→ EXERCISE OBJECTIVE
Transcribe the data below verbatim from the line with "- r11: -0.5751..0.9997" to the line with "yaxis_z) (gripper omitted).". Include both of those lines.

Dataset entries

☆ ☆ ☆ ☆

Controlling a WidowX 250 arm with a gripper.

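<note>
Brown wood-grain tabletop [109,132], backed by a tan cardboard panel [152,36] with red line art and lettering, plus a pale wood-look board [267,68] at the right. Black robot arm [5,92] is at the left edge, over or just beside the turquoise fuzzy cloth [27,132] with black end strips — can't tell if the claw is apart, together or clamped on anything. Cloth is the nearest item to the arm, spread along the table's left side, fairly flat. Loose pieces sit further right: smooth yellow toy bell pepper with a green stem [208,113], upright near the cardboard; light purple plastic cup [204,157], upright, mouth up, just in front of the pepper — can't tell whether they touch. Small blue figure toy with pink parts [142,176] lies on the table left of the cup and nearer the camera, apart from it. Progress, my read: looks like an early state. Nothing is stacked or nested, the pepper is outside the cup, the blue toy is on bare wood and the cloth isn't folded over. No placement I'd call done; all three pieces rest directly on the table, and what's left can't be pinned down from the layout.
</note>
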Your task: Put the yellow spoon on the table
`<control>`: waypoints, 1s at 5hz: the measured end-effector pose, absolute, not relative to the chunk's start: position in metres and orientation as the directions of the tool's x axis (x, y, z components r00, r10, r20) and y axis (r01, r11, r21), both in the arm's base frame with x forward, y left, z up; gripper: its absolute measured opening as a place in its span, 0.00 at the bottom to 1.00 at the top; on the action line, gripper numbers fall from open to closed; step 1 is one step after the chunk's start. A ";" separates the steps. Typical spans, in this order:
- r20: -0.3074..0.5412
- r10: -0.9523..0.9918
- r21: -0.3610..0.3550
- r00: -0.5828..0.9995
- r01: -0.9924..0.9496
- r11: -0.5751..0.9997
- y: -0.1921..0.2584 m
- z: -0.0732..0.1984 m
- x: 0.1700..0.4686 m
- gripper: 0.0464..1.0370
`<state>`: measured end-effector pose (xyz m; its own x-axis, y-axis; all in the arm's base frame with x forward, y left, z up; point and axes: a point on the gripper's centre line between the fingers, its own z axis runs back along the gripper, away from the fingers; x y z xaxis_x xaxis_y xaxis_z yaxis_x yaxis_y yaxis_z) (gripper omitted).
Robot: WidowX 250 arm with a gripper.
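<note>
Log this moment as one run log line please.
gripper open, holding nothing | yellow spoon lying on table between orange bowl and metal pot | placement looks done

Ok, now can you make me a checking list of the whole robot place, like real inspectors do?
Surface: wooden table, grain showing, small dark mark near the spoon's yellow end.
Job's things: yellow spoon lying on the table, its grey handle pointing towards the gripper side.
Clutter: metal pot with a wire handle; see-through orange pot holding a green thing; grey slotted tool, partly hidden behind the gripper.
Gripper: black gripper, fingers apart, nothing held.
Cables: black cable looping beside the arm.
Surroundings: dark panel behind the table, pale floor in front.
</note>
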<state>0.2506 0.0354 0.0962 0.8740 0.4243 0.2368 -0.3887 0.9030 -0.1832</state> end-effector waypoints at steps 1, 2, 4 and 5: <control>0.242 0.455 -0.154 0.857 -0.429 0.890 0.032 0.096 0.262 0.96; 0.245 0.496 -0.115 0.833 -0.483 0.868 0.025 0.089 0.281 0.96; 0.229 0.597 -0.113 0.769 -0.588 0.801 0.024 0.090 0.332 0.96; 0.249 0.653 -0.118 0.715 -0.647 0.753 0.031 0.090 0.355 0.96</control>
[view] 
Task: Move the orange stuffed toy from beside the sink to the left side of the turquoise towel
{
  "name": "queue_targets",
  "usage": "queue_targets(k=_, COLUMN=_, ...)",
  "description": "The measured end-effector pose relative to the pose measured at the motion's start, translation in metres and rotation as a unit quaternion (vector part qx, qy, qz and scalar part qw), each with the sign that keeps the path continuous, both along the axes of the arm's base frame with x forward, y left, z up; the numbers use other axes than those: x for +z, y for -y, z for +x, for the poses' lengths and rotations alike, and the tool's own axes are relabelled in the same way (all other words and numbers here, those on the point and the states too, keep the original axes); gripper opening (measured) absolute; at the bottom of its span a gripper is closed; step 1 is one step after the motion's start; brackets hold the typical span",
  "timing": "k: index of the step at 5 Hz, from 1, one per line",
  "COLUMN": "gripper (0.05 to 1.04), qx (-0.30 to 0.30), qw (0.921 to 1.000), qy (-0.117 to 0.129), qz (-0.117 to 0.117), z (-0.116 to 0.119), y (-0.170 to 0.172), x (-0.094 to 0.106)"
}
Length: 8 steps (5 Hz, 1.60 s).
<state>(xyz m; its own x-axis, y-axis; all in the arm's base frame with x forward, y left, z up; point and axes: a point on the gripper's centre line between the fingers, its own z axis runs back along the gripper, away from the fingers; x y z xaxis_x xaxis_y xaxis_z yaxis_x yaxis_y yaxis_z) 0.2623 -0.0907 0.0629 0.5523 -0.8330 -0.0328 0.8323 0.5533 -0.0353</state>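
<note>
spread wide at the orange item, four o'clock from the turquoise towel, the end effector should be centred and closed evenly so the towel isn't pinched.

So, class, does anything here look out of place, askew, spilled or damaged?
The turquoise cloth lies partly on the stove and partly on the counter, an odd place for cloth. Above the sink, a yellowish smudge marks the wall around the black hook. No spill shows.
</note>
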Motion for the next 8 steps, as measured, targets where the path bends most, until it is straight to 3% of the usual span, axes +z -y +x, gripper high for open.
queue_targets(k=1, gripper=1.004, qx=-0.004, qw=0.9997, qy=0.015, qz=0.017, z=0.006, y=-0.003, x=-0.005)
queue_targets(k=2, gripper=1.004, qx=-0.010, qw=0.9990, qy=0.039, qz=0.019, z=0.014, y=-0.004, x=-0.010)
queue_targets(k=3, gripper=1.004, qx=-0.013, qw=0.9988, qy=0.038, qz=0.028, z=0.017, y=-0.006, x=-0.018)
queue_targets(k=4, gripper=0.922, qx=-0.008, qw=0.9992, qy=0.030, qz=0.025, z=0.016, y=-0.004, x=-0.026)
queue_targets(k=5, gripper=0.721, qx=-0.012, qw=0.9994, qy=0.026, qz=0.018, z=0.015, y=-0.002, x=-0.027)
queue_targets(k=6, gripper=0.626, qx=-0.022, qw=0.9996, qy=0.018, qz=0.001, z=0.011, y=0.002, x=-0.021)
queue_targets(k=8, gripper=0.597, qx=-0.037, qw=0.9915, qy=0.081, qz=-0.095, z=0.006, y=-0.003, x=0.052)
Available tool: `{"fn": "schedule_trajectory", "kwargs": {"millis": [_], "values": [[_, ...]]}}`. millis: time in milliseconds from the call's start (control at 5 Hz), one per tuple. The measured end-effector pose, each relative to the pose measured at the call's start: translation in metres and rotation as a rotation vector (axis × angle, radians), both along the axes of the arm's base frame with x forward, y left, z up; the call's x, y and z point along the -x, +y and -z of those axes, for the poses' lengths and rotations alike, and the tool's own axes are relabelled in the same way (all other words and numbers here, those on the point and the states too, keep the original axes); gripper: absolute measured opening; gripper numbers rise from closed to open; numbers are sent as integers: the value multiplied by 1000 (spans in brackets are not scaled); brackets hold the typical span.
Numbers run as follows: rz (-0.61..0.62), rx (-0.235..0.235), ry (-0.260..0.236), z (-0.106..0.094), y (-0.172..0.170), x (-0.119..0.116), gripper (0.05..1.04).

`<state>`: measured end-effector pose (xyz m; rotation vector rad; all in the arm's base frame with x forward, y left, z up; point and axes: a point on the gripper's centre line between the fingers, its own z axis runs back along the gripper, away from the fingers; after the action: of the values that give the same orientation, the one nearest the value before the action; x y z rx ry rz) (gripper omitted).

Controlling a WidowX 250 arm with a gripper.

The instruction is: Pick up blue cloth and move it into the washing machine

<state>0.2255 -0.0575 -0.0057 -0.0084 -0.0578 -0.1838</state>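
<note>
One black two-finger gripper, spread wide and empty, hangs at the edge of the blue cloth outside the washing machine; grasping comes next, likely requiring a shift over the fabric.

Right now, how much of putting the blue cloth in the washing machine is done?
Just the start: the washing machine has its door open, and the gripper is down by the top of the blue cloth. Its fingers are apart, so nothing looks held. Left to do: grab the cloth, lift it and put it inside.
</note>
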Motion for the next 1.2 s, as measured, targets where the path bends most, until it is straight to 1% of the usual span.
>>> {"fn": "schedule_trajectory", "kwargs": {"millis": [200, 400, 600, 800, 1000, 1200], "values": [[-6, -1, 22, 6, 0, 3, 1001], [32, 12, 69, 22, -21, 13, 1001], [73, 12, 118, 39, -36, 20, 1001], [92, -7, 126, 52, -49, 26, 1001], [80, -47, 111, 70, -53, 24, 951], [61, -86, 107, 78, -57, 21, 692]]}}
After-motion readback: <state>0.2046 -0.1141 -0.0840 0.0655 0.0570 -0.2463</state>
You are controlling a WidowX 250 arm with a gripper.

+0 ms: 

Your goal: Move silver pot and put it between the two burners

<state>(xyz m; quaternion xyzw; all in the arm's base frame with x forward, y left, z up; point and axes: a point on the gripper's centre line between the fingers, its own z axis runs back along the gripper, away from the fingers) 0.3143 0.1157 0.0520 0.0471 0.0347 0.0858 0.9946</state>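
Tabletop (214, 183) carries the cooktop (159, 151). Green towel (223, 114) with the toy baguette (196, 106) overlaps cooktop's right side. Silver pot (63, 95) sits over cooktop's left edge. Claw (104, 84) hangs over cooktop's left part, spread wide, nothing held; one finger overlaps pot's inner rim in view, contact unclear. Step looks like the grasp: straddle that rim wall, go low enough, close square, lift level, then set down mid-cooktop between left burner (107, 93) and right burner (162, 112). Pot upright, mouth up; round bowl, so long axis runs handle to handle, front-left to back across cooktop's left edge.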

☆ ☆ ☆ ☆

→ EXPECTED ANSWER
- r11: -0.5751..0.9997
- y: -0.1921..0.2584 m
- z: -0.0732..0.1984 m
- x: 0.1700..0.4686 m
- gripper: 0.0464..1.0370
`<state>`: measured end-effector pose (xyz m; its own x-axis, y-axis; all in the arm's base frame with x forward, y left, z up; point and axes: a point on the gripper's centre line between the fingers, its own z axis runs back along the gripper, away from the fingers; x y z xaxis_x xaxis_y xaxis_z yaxis_x yaxis_y yaxis_z) (gripper omitted).

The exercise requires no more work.